En
mi quehacer, he encontrado infinidad de plagios. Recuerdo a una especialista en
el arte de plagiar que, al no saber nada de Ciencias Sociales, formaba sus
párrafos de múltiples páginas tomadas de la red, pero eso sí, solo de criterios
de autoridad en la temática que estuviera desarrollando. No obstante, yo
lograba detectar cada uno de los sitios de donde tomaba la información y en faenas difíciles, hasta los libros de los
cuales había extraído algunos párrafos.
Algunos
“pseudo-autores” cambiaban palabras colocando otros sinónimos en las oraciones
iniciales y finales, y el resto del párrafo continuaba intacto.
Otros,
más hábiles, lograban adaptar los textos de manera magistral. Las formas
derivadas han sido múltiples, pero “normales” en el contexto de la apertura que
han ido brindando las nuevas tecnologías informáticas.
Pues
bien, ahora he encontrado otra forma de plagio que me hizo “sudar” por unas
horas: el plagio a páginas de contenido especializado en inglés, traducidas por
el eficiente, pero no infranqueable, traductor de Google. ¡Increíble!
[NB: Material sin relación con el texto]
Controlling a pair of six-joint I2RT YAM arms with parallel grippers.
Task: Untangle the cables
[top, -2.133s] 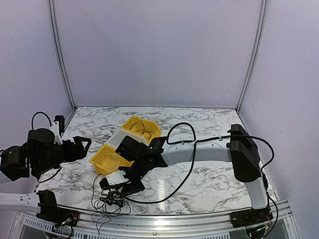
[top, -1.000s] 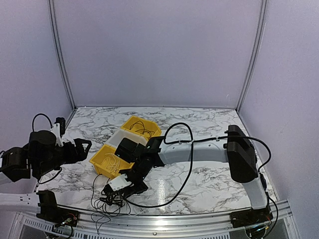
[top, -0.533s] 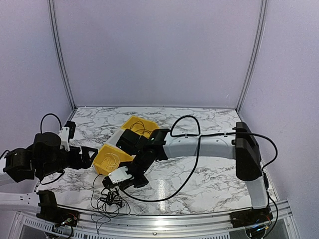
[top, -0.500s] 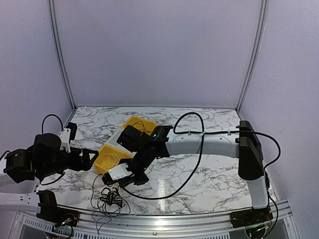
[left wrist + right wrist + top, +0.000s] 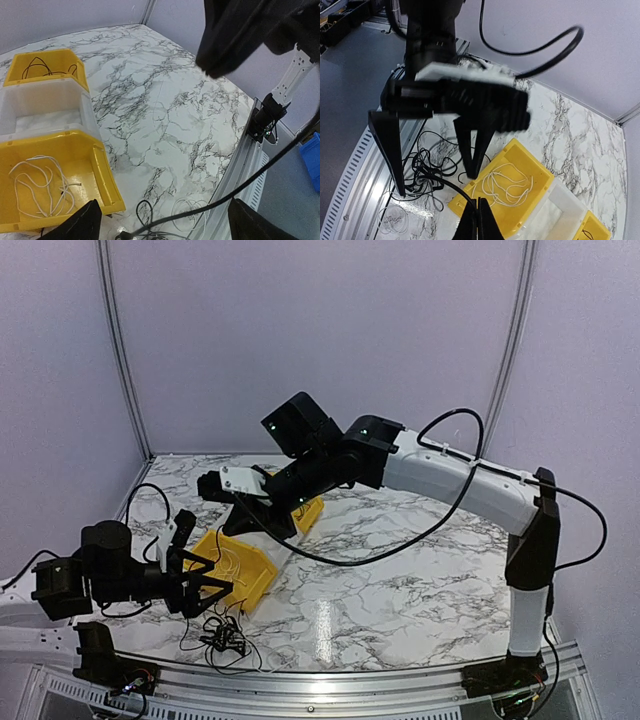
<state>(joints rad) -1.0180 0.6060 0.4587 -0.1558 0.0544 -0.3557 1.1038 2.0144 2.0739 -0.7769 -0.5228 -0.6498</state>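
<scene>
Black cord (image 5: 447,187) is pinched in the clenched right gripper (image 5: 477,216), held high above the table. The other cables (image 5: 222,638) sit bunched near the front edge, beside the yellow bin (image 5: 240,575); the left gripper (image 5: 434,182) hangs released over them, gripping nothing. Risk: unpinned knot lifts whole and tightens, or cord slips out.

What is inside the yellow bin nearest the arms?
Thin white cables lie loosely looped on the floor of the yellow bin. Nothing else shows inside, though its walls hide the floor's edges.
</scene>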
No podía
dar crédito al artilugio utilizado por el autor. Claro, cuando una trabaja con
el idioma español y enriquece su estudio cada día, puede notar las diferencias
entre una traducción automática y la coherencia del uso de las palabras de los
textos escritos en español. Si a esto se
suma el hecho de que el autor en mención, no se tomó la molestia de revisar y
editar estos textos, la labor de
corrección sería solo como una delgada capa de barniz.
¿Qué
hacer en estos casos? Antes de aceptar corregir o editar un texto, es necesario
conocerlo. Lo que a un autor “solo le parece un trabajo de estilo”, en la
práctica, resulta una caja de Pandora en las manos de un corrector o editor
serio, ya que tendrá que reconstruir el texto y realizar un trabajo integral y
minucioso de edición.
Hay
de autores a pseudo-autores… y de plagios a mega plagios.
¡Ojo editores y
editoras!... los plagiarios se refinan.